It can be seen that the client initially successfully established 128 connections at a time, and then each block close to 10s to successfully establish a connection. In other words, when the server side is full (not in time), the client will block on dial until the server has an accept. As for why 128, this is related to the default settings under Darwin:
If I run the above server program on Ubuntu 14.04, our client side can initially successfully establish 499 connections.

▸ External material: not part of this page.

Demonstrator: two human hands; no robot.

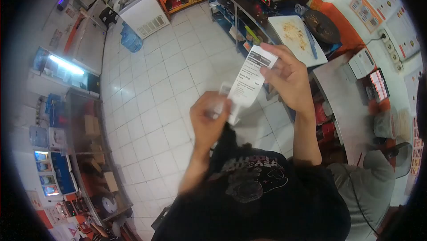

If the server has not accept,client end will always block? The result of our removal of the Accept: Under Darwin, the client will block for about 1 minutes before returning to timeout:
And if the server is running on Ubuntu 14.04, the client seems to be blocking, and I've waited more than 10 minutes and still haven't returned. Blocking or not appears to be related to server-side network implementations and settings

3, network latency is large, dial blocking and timeout
If the network latency is large, the TCP handshake process will be more difficult and bumpy (various drops), time consumption will naturally be longer. Dial is blocked at this point, and dial returns "Getsockopt:operation timed out" error if the connection cannot be established for a long time

In the connection setup phase, most of the time, dial is able to meet demand, even if it is blocked for a little while. However, for some programs, a strict connection time limit is required, and if a connection is not successfully established within a certain period of time, the program may need to execute an "exception" processing logic, which we need to dialtimeout. In the following example, the maximum blocking time for dial is limited to 2s, exceeding this time, and dial will return the timeout error:

//go-tcpsock/conn_establish/client3.go... ...func main() {    log.Println("begin dial...")    conn, err := net.DialTimeout("tcp", "104.236.176.96:80", 2*time.Second)    if err != nil {        log.Println("dial error:", err)        return    }    defer conn.Close()    log.Println("dial ok")}

The execution results are as follows, and you need to simulate a large network latency environment

$go run client3.go2015/11/17 09:28:34 begin dial...2015/11/17 09:28:36 dial error: dial tcp 104.236.176.96:80: i/o timeout

Iv. socket Reading and writing

After the connection is established, we are going to read and write on the conn to complete the business logic. As I said before, Go runtime hides the complexities of I/O multiplexing. language users only need to use Goroutine+block I/O mode to meet most scenario requirements . After the dial succeeds, the method returns a net. Conn interface type variable value, the dynamic type of this interface variable is a *tcpconn:

//$GOROOT/src/net/tcpsock_posix.gotype TCPConn struct {    conn}

Tcpconn has a unexported type embedded in it: Conn, so Tcpconn "inherits" Conn's Read and write methods, and subsequent write and read methods that are called by dial return values are Net.conn methods:

//$GOROOT/src/net/net.gotype conn struct {    fd *netFD}func (c *conn) ok() bool { return c != nil && c.fd != nil }// Implementation of the Conn interface.// Read implements the Conn Read method.func (c *conn) Read(b []byte) (int, error) {    if !c.ok() {        return 0, syscall.EINVAL    }    n, err := c.fd.Read(b)    if err != nil && err != io.EOF {        err = &OpError{Op: "read", Net: c.fd.net, Source: c.fd.laddr, Addr: c.fd.raddr, Err: err}    }    return n, err}// Write implements the Conn Write method.func (c *conn) Write(b []byte) (int, error) {    if !c.ok() {        return 0, syscall.EINVAL    }    n, err := c.fd.Write(b)    if err != nil {        err = &OpError{Op: "write", Net: c.fd.net, Source: c.fd.laddr, Addr: c.fd.raddr, Err: err}    }    return n, err}

1, Conn. Behavior characteristics of Read

1.1. No data in socket
After the connection is established, if the other party does not send the data to the socket, the receiver (Server) blocks on the read operation, which is consistent with the "model" principle mentioned earlier. The goroutine that performs the read operation will also be suspended. Runtime monitors the socket until it has data to re-
Dispatch the socket corresponding to the Goroutine complete read. For space reasons, there is no code, examples of the corresponding code files: Go-tcpsock/read_write under the Client1.go and Server1.go.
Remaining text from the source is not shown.